## WORK REQUEST:
Starting at the top of the entries below, set down each line exactly as written, and stop after the line containing "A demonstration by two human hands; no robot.".

Records excerpted from a collection
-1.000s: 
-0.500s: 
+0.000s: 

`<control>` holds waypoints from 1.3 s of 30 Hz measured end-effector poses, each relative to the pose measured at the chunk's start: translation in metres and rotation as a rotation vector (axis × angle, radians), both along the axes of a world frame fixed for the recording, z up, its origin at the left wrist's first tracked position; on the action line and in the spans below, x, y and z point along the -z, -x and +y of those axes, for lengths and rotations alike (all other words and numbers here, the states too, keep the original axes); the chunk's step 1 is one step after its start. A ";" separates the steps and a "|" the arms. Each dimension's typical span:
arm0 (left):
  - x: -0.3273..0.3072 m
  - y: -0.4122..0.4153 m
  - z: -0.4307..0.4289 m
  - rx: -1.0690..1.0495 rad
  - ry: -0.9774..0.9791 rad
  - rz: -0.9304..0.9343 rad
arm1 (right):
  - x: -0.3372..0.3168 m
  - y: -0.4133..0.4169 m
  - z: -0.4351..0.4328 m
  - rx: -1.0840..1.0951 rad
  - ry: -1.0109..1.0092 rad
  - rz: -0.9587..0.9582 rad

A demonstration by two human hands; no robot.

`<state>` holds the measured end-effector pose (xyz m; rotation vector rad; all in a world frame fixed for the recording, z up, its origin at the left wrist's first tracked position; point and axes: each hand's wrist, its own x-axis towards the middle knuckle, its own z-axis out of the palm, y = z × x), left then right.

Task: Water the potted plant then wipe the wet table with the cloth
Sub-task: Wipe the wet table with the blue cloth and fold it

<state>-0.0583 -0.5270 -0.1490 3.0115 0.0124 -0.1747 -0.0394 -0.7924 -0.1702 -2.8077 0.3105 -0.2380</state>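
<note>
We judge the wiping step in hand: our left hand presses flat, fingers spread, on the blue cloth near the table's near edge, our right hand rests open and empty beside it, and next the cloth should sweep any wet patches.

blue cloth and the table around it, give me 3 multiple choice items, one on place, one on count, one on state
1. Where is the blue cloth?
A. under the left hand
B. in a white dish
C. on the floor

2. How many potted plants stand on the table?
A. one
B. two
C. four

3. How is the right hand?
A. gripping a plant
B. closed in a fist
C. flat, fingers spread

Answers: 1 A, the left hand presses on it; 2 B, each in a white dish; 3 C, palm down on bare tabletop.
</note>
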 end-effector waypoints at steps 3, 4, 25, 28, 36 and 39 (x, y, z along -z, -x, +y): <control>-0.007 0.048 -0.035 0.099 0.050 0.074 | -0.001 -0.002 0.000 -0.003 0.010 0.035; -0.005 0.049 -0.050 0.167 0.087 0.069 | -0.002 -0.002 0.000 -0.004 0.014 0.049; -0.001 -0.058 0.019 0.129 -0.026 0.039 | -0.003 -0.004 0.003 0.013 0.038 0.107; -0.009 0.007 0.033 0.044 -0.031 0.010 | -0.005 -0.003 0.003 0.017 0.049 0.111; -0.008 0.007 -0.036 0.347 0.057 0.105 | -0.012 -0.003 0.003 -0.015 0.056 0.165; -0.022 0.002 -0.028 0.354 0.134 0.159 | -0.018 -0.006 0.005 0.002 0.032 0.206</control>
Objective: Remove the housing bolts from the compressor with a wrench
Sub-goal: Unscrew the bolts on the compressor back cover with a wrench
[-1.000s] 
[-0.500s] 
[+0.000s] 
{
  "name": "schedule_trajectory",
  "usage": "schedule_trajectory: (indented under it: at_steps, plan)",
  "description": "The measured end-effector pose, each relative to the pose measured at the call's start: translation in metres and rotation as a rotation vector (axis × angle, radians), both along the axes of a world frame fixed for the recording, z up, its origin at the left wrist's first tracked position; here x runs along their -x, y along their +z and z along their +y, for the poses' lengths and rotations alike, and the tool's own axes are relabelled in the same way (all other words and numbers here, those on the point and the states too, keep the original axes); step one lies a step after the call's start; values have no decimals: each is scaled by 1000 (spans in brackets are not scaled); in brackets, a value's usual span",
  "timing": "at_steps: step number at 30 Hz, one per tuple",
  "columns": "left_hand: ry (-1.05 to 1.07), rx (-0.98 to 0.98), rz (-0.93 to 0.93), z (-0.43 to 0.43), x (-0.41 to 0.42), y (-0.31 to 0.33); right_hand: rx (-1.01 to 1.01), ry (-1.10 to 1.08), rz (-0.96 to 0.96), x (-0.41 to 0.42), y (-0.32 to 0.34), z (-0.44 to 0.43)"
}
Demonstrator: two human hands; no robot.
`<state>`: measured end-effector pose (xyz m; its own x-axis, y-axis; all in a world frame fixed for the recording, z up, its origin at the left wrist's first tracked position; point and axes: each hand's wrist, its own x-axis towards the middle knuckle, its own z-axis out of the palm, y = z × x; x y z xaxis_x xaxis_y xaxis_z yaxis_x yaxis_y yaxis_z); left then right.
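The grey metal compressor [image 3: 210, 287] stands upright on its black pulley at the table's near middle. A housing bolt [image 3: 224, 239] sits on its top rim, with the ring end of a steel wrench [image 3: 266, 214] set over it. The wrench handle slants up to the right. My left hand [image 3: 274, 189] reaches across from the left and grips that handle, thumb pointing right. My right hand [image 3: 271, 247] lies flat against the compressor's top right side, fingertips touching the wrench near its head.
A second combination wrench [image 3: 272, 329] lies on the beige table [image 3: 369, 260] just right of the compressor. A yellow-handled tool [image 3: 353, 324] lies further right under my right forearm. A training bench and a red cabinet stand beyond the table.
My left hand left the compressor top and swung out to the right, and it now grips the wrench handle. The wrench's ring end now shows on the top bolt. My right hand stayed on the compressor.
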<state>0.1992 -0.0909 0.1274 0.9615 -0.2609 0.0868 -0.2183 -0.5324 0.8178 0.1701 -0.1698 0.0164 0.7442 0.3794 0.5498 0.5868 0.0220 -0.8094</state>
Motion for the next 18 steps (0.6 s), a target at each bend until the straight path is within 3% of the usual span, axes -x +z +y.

## SOLUTION TO THIS TASK:
-1.000s: 
-0.500s: 
+0.000s: 

`<control>` holds waypoints from 1.3 s of 30 Hz measured end-effector poses, each relative to the pose measured at the chunk's start: translation in metres and rotation as a rotation vector (axis × angle, radians), both along the axes of a world frame fixed for the recording, z up, its origin at the left wrist's first tracked position; on the action line and in the spans below, x, y and z point along the -z, -x and +y of those axes, for lengths and rotations alike (all other words and numbers here, the states too, keep the original axes); the chunk's step 1 is one step after its start. A ";" separates the steps and a "|" the arms. Each dimension's typical span:
arm0 (left):
  - x: -0.3273..0.3072 m
  - y: -0.4122..0.4153 m
  - z: -0.4307..0.4289 m
  - rx: -1.0690..1.0495 rad
  - ry: -0.9774..0.9791 rad
  - rz: -0.9304..0.9343 rad
arm1 (right):
  - x: -0.3372..0.3168 m
  - y: -0.4133..0.4169 m
  - z: -0.4351..0.4328 m
  - rx: -1.0840..1.0951 rad
  - ry: -1.0109..1.0092 rad
  - rz: -0.9587..0.9582 rad

A demonstration by two human hands; no robot.

What the exercise required is now done.